Make an exact copy of the whole listing, but leave its pictures out.

*** Opening DATASET EXCERPT ***

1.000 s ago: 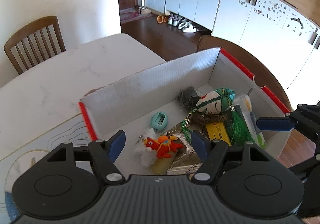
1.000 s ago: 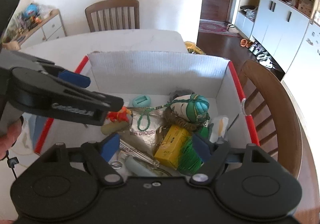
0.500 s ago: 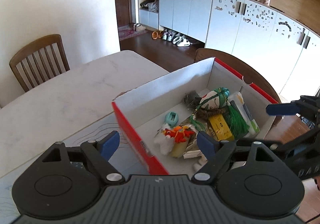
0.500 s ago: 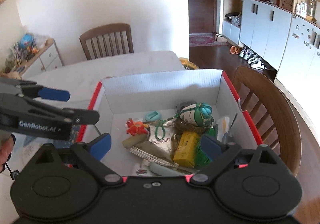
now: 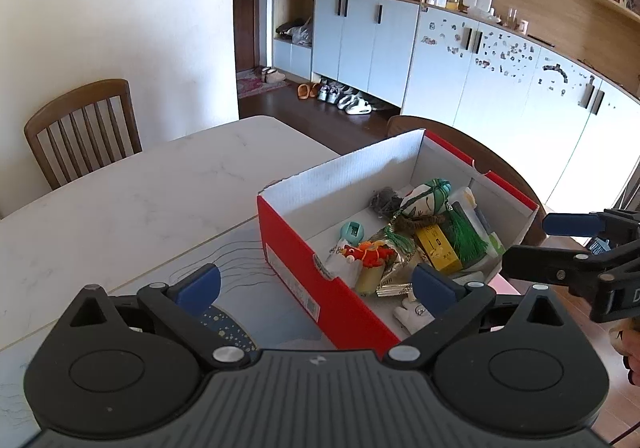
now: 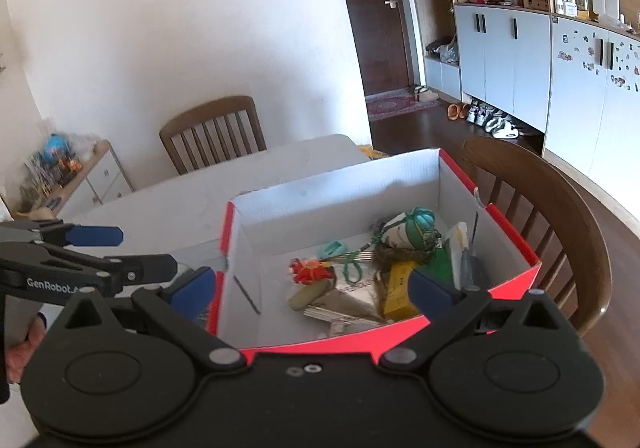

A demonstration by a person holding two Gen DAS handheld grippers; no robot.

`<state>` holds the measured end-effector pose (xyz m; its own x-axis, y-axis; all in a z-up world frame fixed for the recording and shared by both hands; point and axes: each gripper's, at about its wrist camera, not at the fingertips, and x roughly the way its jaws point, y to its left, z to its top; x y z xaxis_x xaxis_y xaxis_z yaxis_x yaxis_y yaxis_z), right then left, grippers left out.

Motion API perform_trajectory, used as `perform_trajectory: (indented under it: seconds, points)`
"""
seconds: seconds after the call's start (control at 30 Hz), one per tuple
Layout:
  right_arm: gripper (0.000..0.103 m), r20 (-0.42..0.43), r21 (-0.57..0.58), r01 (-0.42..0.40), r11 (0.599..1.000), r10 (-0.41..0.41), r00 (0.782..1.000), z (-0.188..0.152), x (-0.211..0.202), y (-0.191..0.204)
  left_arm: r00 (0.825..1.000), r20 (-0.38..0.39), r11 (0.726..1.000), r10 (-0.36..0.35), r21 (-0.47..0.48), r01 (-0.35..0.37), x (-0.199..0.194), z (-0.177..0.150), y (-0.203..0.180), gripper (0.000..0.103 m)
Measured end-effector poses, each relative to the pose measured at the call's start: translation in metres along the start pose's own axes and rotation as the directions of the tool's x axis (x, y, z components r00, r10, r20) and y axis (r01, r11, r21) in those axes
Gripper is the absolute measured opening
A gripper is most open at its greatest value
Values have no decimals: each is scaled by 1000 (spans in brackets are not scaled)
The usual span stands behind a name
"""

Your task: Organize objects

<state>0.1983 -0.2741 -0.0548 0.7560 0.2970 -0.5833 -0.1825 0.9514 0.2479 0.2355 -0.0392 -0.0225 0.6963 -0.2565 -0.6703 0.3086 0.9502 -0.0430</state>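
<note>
A red shoebox [image 5: 298, 272] with white inside stands on the white table [image 5: 120, 204]; it also shows in the right wrist view [image 6: 516, 244]. It holds several small things: an orange-red plush toy [image 5: 370, 253], a teal round item [image 5: 351, 233], a yellow box [image 5: 438, 253], a green tassel [image 5: 464, 236] and a white-and-green pouch [image 5: 428, 197]. My left gripper [image 5: 316, 286] is open and empty, above the box's near left side. My right gripper [image 6: 312, 288] is open and empty, above the box's near end.
A wooden chair [image 5: 82, 128] stands at the table's far side. Another wooden chair [image 6: 540, 216] stands right beside the box. A dark patterned mat [image 5: 224, 322] lies on the table under my left gripper. Pale blue cabinets [image 5: 500, 76] line the far wall.
Both grippers have drawn back and up from inside the box, so the whole box now shows. Both stay open and empty. The box's contents have not moved.
</note>
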Motion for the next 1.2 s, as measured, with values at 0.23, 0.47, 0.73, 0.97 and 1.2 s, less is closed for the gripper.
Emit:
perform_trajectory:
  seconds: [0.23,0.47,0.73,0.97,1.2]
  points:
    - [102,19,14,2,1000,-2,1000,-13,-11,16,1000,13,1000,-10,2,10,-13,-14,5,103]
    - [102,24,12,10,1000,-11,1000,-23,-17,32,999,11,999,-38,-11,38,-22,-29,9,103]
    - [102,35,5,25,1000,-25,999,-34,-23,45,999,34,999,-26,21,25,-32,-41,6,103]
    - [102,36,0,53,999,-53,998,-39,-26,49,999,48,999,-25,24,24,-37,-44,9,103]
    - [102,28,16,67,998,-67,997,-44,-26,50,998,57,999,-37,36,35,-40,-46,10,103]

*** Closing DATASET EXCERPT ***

TASK RESPONSE
1.000 s ago: 
1.000 s ago: 
0.500 s ago: 
0.500 s ago: 
now: 
now: 

A demonstration by a person holding two Gen DAS handheld grippers; no robot.

`<state>` holds the measured end-effector pose (xyz m; its own x-axis, y-axis; all in a z-up world frame fixed for the recording and shared by both hands; point and axes: each gripper's, at about its wrist camera, not at the fingertips, and x roughly the way its jaws point, y to its left, z to its top; x y z xaxis_x xaxis_y xaxis_z yaxis_x yaxis_y yaxis_z), right then left, grippers left out.

Motion API perform_trajectory, used as `perform_trajectory: (indented under it: seconds, points)`
"""
seconds: seconds after the call's start (control at 30 Hz), one per tuple
Layout:
  right_arm: gripper (0.000..0.103 m), r20 (-0.42..0.43), r21 (-0.57..0.58), r01 (-0.42..0.40), r11 (0.599..1.000), r10 (-0.41..0.41), r00 (0.782..1.000), z (-0.188..0.152), x (-0.211..0.202), y (-0.191..0.204)
  left_arm: r00 (0.825..1.000), r20 (-0.38..0.39), r11 (0.726..1.000), r10 (-0.36..0.35), r21 (-0.47..0.48), r01 (-0.35..0.37), x (-0.199..0.194), z (-0.177..0.150), y (-0.203..0.180), gripper (0.000..0.103 m)
Measured end-effector poses, each relative to the pose measured at the call's start: translation in metres along the start pose's own axes and rotation as the directions of the tool's x axis (x, y, z components r00, r10, r20) and y axis (r01, r11, r21) in those axes
Gripper is the absolute measured opening
A gripper is most open at its greatest value
Values have no decimals: each is scaled by 1000 (spans in brackets are not scaled)
The usual span stands behind a name
"""

Your task: Organize objects

<state>0.1983 -0.2741 -0.0548 0.7560 0.2970 -0.5833 -0.1825 0.9514 0.2479 0.2355 -0.0392 -0.0225 0.6963 -0.2565 -0.6703 0.3086 0.9502 -0.0430</state>
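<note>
A red shoebox [image 5: 298, 272] with white inside stands on the white table [image 5: 120, 204]; it also shows in the right wrist view [image 6: 516, 244]. It holds several small things: an orange-red plush toy [image 5: 370, 253], a teal round item [image 5: 351, 233], a yellow box [image 5: 438, 253], a green tassel [image 5: 464, 236] and a white-and-green pouch [image 5: 428, 197]. My left gripper [image 5: 316, 286] is open and empty, above the box's near left side. My right gripper [image 6: 312, 288] is open and empty, above the box's near end.
A wooden chair [image 5: 82, 128] stands at the table's far side. Another wooden chair [image 6: 540, 216] stands right beside the box. A dark patterned mat [image 5: 224, 322] lies on the table under my left gripper. Pale blue cabinets [image 5: 500, 76] line the far wall.
Both grippers have drawn back and up from inside the box, so the whole box now shows. Both stay open and empty. The box's contents have not moved.
</note>
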Motion for the next 1.2 s, as measured, with values at 0.23, 0.47, 0.73, 0.97 and 1.2 s, less is closed for the gripper.
Emit:
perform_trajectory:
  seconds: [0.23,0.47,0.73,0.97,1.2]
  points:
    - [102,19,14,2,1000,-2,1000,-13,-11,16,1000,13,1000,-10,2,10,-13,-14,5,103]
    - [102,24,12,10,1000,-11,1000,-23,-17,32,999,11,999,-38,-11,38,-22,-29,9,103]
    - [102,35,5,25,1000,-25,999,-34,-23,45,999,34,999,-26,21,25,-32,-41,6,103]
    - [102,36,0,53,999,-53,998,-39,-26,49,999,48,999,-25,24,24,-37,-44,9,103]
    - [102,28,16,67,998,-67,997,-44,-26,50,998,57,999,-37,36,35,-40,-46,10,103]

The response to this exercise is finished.